## Aim of the exercise
Only the lines below starting at the one that contains "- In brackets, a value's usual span" and ending at the one that contains "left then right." are to be reproduced, exactly and with both ends kept.
[[ Input data, beginning ]]
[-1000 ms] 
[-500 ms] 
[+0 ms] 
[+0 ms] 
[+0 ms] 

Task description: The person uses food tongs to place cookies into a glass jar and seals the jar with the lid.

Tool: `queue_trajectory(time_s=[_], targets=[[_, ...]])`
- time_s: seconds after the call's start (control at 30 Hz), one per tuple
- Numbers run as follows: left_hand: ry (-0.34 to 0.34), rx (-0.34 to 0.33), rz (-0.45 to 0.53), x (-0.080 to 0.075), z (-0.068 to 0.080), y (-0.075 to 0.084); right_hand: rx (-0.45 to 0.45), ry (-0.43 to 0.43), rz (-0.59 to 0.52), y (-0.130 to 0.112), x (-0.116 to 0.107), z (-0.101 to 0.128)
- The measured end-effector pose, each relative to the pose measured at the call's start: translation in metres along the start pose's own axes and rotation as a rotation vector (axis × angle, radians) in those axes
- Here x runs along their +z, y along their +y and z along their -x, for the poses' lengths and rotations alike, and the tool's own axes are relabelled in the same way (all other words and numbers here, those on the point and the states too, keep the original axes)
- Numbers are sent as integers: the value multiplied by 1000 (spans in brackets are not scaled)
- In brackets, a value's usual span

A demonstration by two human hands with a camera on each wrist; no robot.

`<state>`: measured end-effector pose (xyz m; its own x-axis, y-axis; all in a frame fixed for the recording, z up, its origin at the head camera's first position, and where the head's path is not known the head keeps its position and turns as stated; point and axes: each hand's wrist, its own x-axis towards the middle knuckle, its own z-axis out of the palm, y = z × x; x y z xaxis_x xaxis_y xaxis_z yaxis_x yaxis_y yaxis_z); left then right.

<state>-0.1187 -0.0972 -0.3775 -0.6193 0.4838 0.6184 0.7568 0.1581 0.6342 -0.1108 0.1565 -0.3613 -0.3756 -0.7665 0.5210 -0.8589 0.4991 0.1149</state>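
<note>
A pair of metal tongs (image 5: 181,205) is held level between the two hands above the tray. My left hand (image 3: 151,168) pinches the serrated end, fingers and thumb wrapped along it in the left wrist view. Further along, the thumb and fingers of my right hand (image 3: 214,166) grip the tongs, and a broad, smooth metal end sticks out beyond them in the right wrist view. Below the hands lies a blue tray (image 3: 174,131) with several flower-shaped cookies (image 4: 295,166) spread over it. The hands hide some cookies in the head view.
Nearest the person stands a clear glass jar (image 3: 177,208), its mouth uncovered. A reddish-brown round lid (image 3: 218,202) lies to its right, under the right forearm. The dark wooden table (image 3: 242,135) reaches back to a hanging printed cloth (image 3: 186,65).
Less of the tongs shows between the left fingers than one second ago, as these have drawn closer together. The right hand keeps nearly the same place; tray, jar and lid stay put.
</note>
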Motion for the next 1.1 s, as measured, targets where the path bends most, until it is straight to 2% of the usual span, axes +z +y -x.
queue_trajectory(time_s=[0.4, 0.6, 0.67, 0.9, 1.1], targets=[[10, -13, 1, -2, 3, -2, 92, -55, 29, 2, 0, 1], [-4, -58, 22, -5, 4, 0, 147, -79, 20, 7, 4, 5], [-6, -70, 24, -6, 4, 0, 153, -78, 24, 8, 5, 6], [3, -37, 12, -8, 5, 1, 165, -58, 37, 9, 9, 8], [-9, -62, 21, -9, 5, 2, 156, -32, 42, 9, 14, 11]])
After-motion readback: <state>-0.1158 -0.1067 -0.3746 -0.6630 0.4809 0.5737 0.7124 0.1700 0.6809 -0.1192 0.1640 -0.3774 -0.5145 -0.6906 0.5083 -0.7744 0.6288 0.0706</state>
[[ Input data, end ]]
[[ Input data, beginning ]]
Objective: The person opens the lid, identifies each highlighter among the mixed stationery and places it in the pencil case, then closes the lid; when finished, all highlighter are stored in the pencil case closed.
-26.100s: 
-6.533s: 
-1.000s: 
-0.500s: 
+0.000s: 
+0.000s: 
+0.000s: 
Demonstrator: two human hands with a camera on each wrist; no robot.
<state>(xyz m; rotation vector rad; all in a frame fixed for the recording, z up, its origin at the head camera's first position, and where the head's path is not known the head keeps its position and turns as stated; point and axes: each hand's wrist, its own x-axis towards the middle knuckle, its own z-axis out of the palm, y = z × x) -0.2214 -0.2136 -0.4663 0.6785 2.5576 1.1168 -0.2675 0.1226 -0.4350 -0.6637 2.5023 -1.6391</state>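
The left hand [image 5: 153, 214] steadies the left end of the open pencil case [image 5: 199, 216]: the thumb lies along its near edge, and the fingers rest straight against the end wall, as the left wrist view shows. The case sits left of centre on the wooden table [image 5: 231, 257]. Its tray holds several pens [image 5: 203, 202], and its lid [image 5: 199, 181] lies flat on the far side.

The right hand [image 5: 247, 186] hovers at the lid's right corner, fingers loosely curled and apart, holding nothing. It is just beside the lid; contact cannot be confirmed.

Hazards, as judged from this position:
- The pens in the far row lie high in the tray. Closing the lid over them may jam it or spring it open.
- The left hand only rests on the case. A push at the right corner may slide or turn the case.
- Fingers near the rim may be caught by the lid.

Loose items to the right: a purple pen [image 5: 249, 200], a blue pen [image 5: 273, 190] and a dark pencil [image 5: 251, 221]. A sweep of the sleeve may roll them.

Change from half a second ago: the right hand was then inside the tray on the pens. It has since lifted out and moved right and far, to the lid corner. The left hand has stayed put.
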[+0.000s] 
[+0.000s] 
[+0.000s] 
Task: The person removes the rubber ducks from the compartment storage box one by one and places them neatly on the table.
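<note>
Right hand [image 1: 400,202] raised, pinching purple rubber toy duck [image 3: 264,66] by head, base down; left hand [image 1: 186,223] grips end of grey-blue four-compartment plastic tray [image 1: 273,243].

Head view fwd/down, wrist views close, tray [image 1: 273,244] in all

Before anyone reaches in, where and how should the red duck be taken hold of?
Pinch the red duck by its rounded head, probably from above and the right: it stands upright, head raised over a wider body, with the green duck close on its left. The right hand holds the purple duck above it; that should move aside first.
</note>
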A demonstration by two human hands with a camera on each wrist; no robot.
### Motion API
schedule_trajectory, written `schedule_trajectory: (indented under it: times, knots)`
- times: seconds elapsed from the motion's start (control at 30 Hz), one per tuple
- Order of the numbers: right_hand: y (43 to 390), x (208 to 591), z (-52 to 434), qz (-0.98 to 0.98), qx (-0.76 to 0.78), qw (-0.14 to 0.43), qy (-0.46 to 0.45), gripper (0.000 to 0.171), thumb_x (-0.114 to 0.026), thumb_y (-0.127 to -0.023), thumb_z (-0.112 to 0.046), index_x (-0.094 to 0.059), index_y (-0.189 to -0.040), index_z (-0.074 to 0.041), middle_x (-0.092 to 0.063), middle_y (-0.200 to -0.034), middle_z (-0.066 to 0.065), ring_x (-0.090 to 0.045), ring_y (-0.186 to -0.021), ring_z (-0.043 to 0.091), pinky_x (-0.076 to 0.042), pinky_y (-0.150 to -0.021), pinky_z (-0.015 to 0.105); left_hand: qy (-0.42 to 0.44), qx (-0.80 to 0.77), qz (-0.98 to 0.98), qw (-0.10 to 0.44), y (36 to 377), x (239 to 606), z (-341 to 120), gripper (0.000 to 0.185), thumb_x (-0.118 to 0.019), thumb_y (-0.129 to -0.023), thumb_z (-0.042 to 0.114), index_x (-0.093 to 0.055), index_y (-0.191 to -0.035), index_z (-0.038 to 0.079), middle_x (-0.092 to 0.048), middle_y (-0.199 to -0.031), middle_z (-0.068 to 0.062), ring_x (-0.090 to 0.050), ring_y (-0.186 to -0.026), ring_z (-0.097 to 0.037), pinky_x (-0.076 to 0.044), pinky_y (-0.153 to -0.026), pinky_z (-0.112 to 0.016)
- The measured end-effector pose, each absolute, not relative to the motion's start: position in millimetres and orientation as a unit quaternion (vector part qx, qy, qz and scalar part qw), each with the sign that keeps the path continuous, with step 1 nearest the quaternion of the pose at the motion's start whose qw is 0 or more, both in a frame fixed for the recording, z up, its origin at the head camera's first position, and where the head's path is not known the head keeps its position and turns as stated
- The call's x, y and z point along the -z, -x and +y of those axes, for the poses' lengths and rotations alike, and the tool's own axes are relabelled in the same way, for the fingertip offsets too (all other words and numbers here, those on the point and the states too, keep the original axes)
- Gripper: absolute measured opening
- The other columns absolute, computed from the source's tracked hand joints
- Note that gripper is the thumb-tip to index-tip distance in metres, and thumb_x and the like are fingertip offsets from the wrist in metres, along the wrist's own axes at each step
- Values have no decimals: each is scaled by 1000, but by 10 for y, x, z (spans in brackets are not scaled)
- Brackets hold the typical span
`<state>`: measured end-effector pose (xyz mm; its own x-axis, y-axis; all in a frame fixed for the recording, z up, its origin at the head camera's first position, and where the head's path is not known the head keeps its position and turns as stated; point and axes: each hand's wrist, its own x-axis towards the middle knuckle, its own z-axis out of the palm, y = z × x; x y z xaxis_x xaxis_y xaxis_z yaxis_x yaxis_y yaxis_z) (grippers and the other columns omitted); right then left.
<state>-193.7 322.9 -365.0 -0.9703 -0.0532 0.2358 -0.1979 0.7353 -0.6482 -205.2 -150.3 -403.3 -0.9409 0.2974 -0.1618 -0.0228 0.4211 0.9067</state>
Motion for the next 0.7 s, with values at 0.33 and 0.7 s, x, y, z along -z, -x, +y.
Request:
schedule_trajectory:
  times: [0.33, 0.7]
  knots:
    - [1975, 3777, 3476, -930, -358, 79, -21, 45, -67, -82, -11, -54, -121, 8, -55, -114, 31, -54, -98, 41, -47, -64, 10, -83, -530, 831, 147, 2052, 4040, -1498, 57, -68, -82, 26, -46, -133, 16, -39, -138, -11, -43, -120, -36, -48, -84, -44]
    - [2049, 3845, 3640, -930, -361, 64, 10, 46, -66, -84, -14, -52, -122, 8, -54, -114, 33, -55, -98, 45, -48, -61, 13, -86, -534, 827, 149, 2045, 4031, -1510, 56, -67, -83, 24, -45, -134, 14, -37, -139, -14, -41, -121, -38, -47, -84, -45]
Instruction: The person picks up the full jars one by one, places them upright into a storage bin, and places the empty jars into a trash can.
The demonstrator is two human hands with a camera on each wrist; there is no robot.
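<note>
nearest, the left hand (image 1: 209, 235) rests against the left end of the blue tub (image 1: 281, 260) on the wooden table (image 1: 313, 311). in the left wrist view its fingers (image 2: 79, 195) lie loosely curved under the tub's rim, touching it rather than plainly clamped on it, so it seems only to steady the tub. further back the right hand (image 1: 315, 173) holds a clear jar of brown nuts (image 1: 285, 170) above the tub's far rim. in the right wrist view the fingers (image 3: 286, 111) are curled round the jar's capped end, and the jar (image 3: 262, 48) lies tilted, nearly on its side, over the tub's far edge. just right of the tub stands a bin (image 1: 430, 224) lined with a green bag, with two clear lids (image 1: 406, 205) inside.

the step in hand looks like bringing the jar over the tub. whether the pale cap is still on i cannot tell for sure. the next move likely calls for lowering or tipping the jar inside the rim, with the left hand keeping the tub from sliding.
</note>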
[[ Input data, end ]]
## Result
- In brackets, a value's usual span

A demonstration by two human hands with a camera on each wrist; no robot.

`<state>`: measured end-effector pose (xyz m; its own x-axis, y-axis; all in a frame fixed for the recording, z up, its origin at the head camera's first position, and where the head's path is not known the head keeps its position and turns as stated; point and axes: each hand's wrist, its own x-axis towards the middle knuckle, its own z-axis out of the palm, y = z × x; x y z xaxis_x xaxis_y xaxis_z yaxis_x yaxis_y yaxis_z); left then right.

The exercise concludes with this answer.